Begin at the line containing "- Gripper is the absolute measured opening" in the data below and go on through the line containing "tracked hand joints", repeating each line exactly; include both ends and no other line.

# DATA SHOWN:
━━━━━━
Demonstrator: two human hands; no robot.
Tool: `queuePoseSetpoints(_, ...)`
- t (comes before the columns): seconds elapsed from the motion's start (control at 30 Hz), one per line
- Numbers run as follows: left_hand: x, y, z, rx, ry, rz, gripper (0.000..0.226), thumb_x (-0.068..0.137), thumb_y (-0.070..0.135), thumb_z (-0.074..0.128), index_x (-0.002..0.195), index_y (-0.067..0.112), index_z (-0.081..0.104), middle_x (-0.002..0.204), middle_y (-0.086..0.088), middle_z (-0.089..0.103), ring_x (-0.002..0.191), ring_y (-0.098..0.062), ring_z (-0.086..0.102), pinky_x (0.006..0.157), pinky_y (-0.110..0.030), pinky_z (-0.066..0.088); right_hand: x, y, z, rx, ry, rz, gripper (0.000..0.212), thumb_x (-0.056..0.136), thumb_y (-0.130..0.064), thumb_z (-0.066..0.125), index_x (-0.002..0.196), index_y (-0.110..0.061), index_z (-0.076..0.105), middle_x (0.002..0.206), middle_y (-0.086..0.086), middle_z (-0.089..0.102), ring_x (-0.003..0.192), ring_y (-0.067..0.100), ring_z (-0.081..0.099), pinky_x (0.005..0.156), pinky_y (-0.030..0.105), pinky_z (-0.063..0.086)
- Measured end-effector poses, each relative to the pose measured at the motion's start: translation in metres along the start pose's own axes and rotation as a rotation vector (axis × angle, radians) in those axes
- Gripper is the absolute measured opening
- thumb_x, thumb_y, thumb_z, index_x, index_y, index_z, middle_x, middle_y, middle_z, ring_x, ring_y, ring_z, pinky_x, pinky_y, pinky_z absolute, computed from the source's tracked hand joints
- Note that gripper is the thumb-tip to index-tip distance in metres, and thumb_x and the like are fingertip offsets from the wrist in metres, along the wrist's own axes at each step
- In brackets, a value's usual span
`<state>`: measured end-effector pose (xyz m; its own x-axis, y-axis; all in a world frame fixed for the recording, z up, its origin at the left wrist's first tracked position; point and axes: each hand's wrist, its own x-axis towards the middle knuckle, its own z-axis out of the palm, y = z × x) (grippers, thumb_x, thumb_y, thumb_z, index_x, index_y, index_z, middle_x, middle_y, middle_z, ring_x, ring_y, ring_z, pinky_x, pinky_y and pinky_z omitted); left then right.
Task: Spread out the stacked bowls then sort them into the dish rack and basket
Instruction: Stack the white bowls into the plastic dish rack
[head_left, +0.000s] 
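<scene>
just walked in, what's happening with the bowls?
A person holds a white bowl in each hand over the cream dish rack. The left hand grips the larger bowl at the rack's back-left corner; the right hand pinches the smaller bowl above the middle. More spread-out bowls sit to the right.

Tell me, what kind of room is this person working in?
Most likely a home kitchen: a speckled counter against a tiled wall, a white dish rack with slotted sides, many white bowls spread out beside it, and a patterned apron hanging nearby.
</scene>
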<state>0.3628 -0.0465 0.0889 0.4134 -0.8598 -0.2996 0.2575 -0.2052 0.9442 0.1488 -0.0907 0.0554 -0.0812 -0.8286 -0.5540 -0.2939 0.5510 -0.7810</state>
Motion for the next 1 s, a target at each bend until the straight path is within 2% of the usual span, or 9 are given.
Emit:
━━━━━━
# SOLUTION:
- Gripper is the absolute measured opening
- thumb_x, thumb_y, thumb_z, index_x, index_y, index_z, middle_x, middle_y, middle_z, ring_x, ring_y, ring_z, pinky_x, pinky_y, pinky_z absolute, computed from the source's tracked hand joints

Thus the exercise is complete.